# Homework 3 (Solutions)
## Linear Quadratic Regulator


### 1. Continuous-Time LQR

In this problem, you will derive the equations for the continuous-time Linear Quadratic Regulator (LQR). The steps will be similar to those covered for the discrete-time case in lecture; however, instead of using the Bellman equation, you will apply the Hamilton-Jacobi-Bellman (HJB) equation to the continuous-time setting.

The continuous-time LQR problem is define below.

$$
\begin{align*}
\min_{u(\cdot)} & \quad x(T)^TQ_Tx(T) + \int_{0}^{T} x(t)^TQ(t)x(t) + u(t)^TR(t)u(t) dt\\
\text{subject to} & \quad \dot{x} = A(t)x(t) + B(t)u(t), \:\: t\in[0,T]\\
& \quad x(0) = x_\text{current}
\end{align*}
$$

The HJB equation is

$$
\frac{\partial V}{\partial t} + \min_{u(t)\in \mathcal{U}} g(x(t), u(t), t) + \nabla V(x(t), t)^T f(x(t), u(t), t) = 0
$$

where $V$ is the value function.


#### (a)
Let us begin with the *time-invariant* case for the continuous-time LQR problem.

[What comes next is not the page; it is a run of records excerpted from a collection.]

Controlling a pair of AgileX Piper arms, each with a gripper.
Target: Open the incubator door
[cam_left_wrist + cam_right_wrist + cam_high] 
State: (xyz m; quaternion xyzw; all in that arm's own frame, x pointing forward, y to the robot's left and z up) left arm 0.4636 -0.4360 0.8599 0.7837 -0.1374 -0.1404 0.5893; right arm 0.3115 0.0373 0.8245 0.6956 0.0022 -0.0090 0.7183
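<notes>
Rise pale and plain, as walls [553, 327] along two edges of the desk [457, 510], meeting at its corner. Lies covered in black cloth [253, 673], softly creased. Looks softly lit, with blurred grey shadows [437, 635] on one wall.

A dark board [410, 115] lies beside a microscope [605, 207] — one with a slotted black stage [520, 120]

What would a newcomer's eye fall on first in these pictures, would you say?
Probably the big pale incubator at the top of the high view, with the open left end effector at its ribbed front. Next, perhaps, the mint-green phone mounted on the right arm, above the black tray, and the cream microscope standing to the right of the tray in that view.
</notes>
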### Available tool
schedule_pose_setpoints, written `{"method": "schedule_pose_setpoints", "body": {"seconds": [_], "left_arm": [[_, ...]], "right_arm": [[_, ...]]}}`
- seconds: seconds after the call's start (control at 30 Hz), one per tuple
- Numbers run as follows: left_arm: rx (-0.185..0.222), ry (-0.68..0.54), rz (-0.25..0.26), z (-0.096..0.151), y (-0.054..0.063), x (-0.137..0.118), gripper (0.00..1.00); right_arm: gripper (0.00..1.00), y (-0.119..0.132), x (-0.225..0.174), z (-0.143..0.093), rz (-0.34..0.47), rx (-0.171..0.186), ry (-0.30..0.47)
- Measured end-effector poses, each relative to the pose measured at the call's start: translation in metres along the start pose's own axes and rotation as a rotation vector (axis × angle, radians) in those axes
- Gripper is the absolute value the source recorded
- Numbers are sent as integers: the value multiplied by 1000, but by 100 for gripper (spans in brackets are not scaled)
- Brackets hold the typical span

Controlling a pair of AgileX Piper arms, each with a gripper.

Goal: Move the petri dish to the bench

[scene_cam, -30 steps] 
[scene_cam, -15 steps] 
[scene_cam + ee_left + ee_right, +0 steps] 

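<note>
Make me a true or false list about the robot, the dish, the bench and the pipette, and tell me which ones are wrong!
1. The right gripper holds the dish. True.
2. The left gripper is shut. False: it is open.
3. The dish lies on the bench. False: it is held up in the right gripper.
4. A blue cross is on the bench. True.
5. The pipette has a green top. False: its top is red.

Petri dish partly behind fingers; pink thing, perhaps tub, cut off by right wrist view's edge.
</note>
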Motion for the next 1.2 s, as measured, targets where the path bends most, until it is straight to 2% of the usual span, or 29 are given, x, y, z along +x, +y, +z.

Based on the LQR formulation and the Hamilton-Jacobi-Bellman (HJB) equation:
- Explicitly write out the functions $g(x, u)$, $f(x, u)$, and the terminal condition for the value function $V(x(T), T)$.
- Then, using these expressions, write the HJB equation specialized to the continuous-time, finite horizon, time-invariant LQR problem.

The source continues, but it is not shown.